Dans le même registre, on a reproché chez Sherbrooke Citoyen au maire sortant de recycler de vieilles promesses en promettant une plus grande participation citoyenne. On fait semblant d’oublier qu’en 2009, j’y étais, le Renouveau Sherbrookois n’avait que trois élus et un maire, c’était difficile d’appliquer son programme puisqu’une forte majorité des conseillers n’y étaient pas particulièrement favorables. Cela ne signifie pas que l’on ne peut critiquer d’autres aspects plus importants comme l’engagement qu’avait pris le maire actuel de ne faire que deux mandats ou celui d’avoir finalement modifié le schéma d’aménagement de la Ville de Sherbrooke pour agrandir le périmètre du Plateau Saint-Joseph et ainsi y permettre la venue de Costco.

Tout cela pour dire qu’au terme d’une première semaine de campagne électorale, les propos volent parfois bas de part et d’autre. La population pourrait s’attendre à plus de cette campagne électorale qui se doit d’être un débat d’idées. Par exemple, l’idée de ne plus donner de congés de taxes à de grandes entreprises pour les remplacer par un fonds de capital de risque à de petites entreprises. Est-ce à dire que l’on tournerait le dos à des Soprema, Kruger, Cooper et Sherweb?

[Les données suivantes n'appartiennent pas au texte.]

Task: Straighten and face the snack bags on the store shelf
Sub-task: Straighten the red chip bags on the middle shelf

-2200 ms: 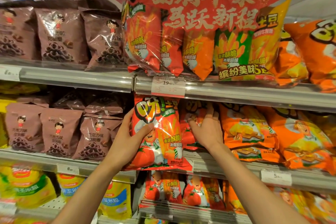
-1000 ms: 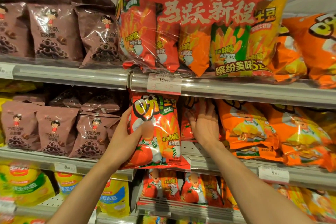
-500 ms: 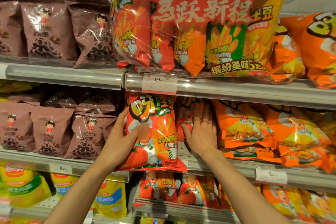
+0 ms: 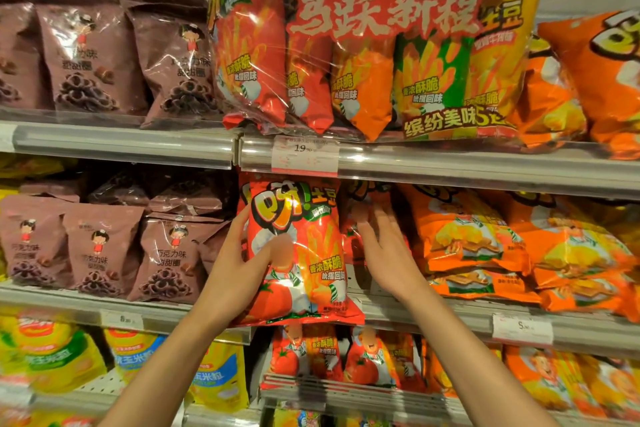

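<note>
Since a moment ago our right hand [image 4: 386, 253] has slid up, fingers flat, onto the red bags behind [image 4: 349, 239], while our left hand [image 4: 239, 274] keeps gripping the tomato bag [image 4: 304, 253] upright at the middle shelf's front edge [image 4: 450, 317], nearly faced.

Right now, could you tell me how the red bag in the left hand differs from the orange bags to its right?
The red tomato bag stands upright, gripped by the left hand, its bottom edge overhanging the shelf rail; the orange bags lie tilted and stacked, untouched. The red one shows tomatoes, the orange ones do not. Both share the middle shelf.
</note>
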Action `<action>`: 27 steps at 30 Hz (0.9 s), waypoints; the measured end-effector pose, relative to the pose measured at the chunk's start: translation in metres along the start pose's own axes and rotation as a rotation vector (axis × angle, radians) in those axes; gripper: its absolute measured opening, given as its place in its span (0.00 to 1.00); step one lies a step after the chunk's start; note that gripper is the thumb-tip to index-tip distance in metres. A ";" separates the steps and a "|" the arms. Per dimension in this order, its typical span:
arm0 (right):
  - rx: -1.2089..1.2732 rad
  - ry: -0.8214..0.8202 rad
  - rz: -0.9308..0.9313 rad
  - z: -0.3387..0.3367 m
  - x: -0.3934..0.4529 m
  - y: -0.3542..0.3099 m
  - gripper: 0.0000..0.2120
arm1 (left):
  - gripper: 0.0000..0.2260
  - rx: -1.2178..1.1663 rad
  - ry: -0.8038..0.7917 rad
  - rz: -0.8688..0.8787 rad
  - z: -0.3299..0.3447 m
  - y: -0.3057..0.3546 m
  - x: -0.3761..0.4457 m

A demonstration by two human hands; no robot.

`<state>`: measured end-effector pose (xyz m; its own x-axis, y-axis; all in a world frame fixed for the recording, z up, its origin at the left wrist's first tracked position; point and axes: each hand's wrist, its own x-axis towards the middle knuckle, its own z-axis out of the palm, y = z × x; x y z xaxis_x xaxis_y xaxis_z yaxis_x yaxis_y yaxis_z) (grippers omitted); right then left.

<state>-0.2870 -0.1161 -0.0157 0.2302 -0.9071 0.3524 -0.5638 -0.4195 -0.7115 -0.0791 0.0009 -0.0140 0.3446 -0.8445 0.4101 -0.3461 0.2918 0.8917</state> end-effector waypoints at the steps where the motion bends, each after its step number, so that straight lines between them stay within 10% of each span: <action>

Il y a aussi cette autre idée promue par le candidat indépendant Lussier de développer la ville en fonction de son carnet d’adresses et où le maire jouerait un rôle prépondérant dans la prospection de nouvelles entreprises. On se croirait au temps du maire Jean-Paul Pelletier.

Bref, il y a place pour des débats d’idées plus novatrices dans cette campagne qui s’amorce. C’est ce que je nous souhaite à nous citoyennes et citoyens de Sherbrooke.